→ **Exercise description**
Each entry that follows is to be duplicated exactly, without its images.

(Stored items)
□ □ □ □ □
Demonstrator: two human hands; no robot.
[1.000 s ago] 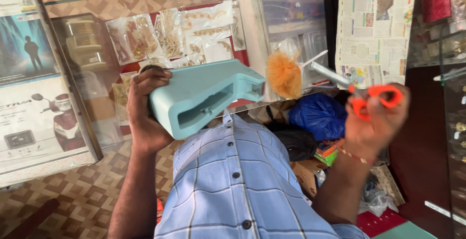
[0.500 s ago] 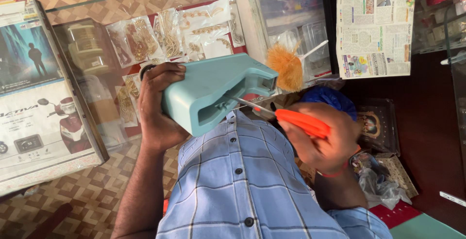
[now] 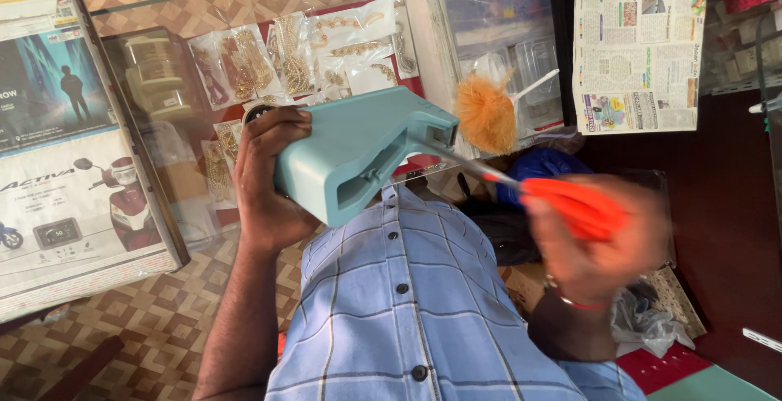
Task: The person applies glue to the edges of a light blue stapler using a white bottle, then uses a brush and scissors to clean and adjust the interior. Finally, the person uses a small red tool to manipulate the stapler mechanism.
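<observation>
My left hand [image 3: 265,181] grips a light teal plastic tool [image 3: 358,152] with a handle slot, held up in front of my blue checked shirt [image 3: 407,319]. My right hand [image 3: 595,254], blurred with motion, holds orange-handled scissors [image 3: 570,205]. Their metal blades point left and reach the front end of the teal tool near its small opening. A red thread band sits on my right wrist.
A glass display case [image 3: 244,67] below holds packets of gold-coloured jewellery and bangles. Newspapers lie at the left [image 3: 65,165] and upper right [image 3: 639,42]. An orange feather duster [image 3: 486,113], a blue bag [image 3: 542,169] and a clear plastic bag [image 3: 643,323] lie on the right.
My right hand has swung the scissors from up at the right down and left, so the blades now meet the teal tool's front. My left hand has kept its hold on the tool.
</observation>
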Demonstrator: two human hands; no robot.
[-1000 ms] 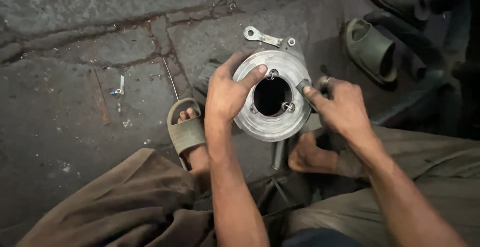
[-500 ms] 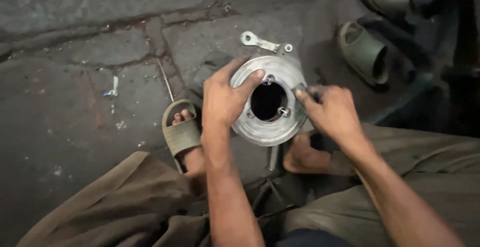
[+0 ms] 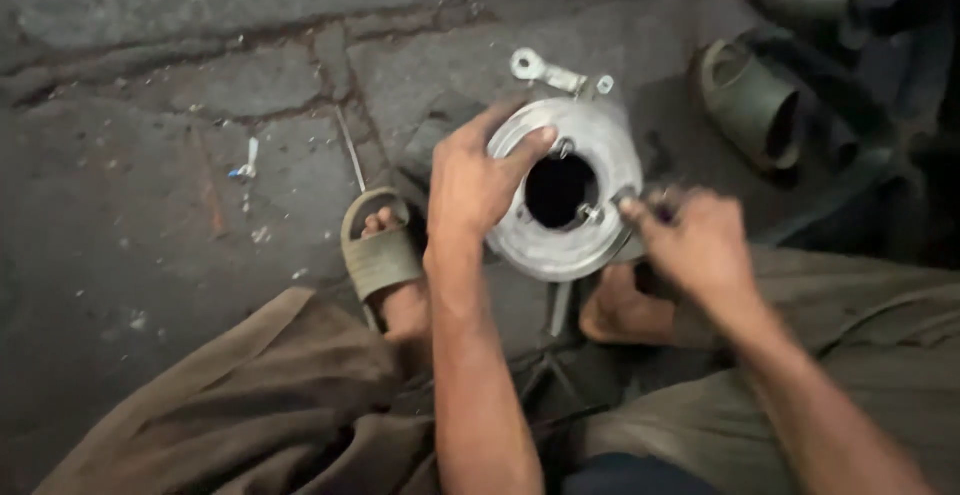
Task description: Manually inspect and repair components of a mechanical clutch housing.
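We steady the round metal housing [image 3: 572, 205] between our feet — left hand [image 3: 470, 183] spread across its rim, right hand [image 3: 695, 240] pinching a fastener at its edge. One stud stands seated — others appear unfinished.

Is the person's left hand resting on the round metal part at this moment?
Yes, the left hand lies on the rim of the round metal part.

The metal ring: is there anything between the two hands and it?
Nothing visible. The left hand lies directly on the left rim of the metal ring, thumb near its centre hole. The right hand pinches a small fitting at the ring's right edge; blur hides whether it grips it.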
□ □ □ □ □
→ **Written solution**
Demonstrator: two human hands; no robot.
[1.000 s ago] 
[0.500 s ago] 
[now] 
Task: The person applies glue to the edges of a light blue stapler using a white bottle, then uses a brush and scissors to clean and adjust the interior. Finally, the person uses a small red tool to manipulate the stapler mechanism.
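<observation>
My left hand [image 3: 265,181] grips a light teal plastic tool [image 3: 358,152] with a handle slot, held up in front of my blue checked shirt [image 3: 407,319]. My right hand [image 3: 595,254], blurred with motion, holds orange-handled scissors [image 3: 570,205]. Their metal blades point left and reach the front end of the teal tool near its small opening. A red thread band sits on my right wrist.
A glass display case [image 3: 244,67] below holds packets of gold-coloured jewellery and bangles. Newspapers lie at the left [image 3: 65,165] and upper right [image 3: 639,42]. An orange feather duster [image 3: 486,113], a blue bag [image 3: 542,169] and a clear plastic bag [image 3: 643,323] lie on the right.
My right hand has swung the scissors from up at the right down and left, so the blades now meet the teal tool's front. My left hand has kept its hold on the tool.
</observation>
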Demonstrator: two human hands; no robot.
[-1000 ms] 
[-500 ms] 
[+0 ms] 
Task description: Manually inspect and repair components of a mechanical clutch housing.
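We steady the round metal housing [image 3: 572, 205] between our feet — left hand [image 3: 470, 183] spread across its rim, right hand [image 3: 695, 240] pinching a fastener at its edge. One stud stands seated — others appear unfinished.

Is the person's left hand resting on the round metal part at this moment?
Yes, the left hand lies on the rim of the round metal part.

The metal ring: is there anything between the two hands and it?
Nothing visible. The left hand lies directly on the left rim of the metal ring, thumb near its centre hole. The right hand pinches a small fitting at the ring's right edge; blur hides whether it grips it.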

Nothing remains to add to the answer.